Ici, la peur s’immisce entre les fils générationnels, devenus inextricables à force de violence perpétrée.

Traduction

Ici, la peur s’immisce entre les fils générationnels, devenus inextricables à force de violence perpétrée.

Dans le quartier North End de Winnipeg au Manitoba — mais on pourrait être ailleurs —, une matriarche prénommée Kookom prévient sa petite-fille: «Ma Stella, les filles se font agresser partout.» La communauté, qui s’est bâtie dans la pauvreté, représente un microcosme parfait du monde harnaché à la violence et aux préjugés. Naître métisse, c’est déjà commencer avec une chance en moins. Quand ça se poursuit dans la maltraitance, tout est en place pour que s’huile l’engrenage pernicieux de la colère et du désarroi. Chez Vermette, on repère dans une même personne le bourreau et la victime. Si l’un est désigné comme le méchant, c’est parce qu’il a utilisé les moyens de résistance qu’il a pu dégoter. Ainsi, Ligne brisée nous rappelle par-dessus tout que les vérités manichéennes n’existent pas.

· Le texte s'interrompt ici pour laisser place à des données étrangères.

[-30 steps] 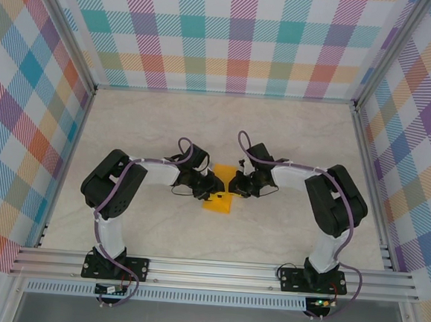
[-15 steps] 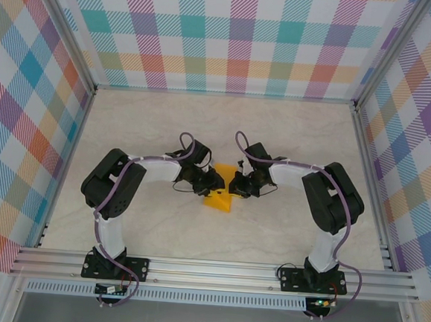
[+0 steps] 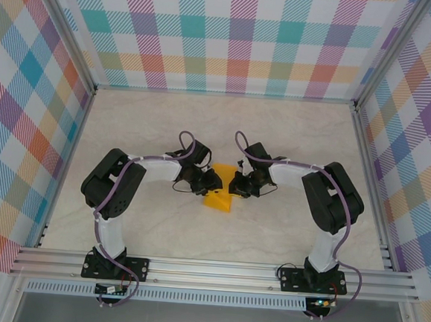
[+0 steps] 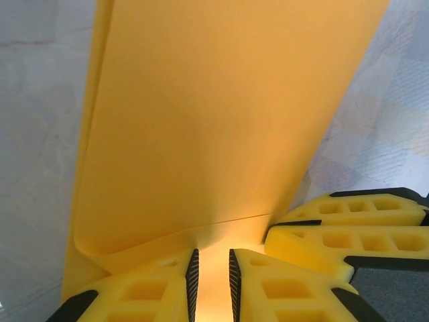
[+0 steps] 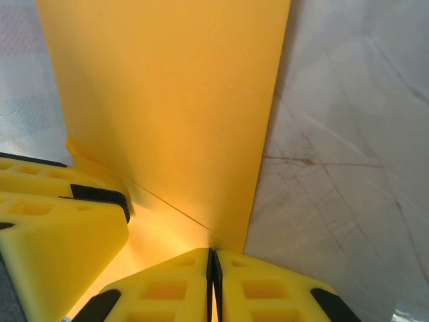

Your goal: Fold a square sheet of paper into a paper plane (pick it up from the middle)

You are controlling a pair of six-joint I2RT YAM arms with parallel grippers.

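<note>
Paper: the square sheet of paper [image 4: 214, 114] is creased and stands up off the desk [image 3: 143, 125] at its middle, between the two grippers.
Right gripper: the right gripper [image 5: 211, 255] has its jaws pressed together on the sheet's lower edge, just beside a fold line.
Left gripper: the left gripper [image 4: 212, 258] has its jaws narrow with a slit left between them. Paper lies in the slit. It seems not to clamp, though this close view makes that hard to be sure of.
Risk, slip: if the left side is not biting, a pull from the right would draw the sheet out and let the crease spring open.
Risk, tear: if both clamp and move apart, the thin paper may rip or take a stray wrinkle.
Risk, knock: the fingers sit just beside each other, so a small sideways move could bump them and skew the fold.
</note>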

Ce sont les voix de quatre générations de femmes autochtones qui se font entendre dans ce roman, mais une seule trame commune les conduit: la peur qui se tient au milieu de tout. L’agression subie par l’une d’entre elles fera remonter à la surface des blessures anciennes. Pendant que l’enquête est menée, les plaies du passé se rouvrent. Les chapitres mettent tour à tour en lumière l’histoire de l’une et de l’autre, tout en laissant voir l’empreinte qu’ont creusée dans leur mémoire les agressions vécues et l’angoisse ressentie.

Hériter du mépris

Toutes les femmes sont des victimes au moins collatérales chez Vermette, comme Stella qui porte en elle la tragédie de sa mère: «Elle avait oublié l’histoire d’Elsie; il lui faudra l’ajouter à la liste des «passés comme le sien» — une autre histoire qui ne lui est pas arrivée directement, mais dont elle est la gardienne et la mémoire.» Très tôt, peut-être même avant sa venue au monde, Stella est l’héritière du mépris consensuel infligé aux Métis. Sa famille et son territoire sont à la fois un refuge berçant et une terre dont elle voudrait s’éloigner. Les femmes de sa lignée, par les liens et l’amour qui les unissent, semblent être les seules à pouvoir comprendre la peur innée qui l’habite. Mais elles en constituent aussi l’origine, malgré elles.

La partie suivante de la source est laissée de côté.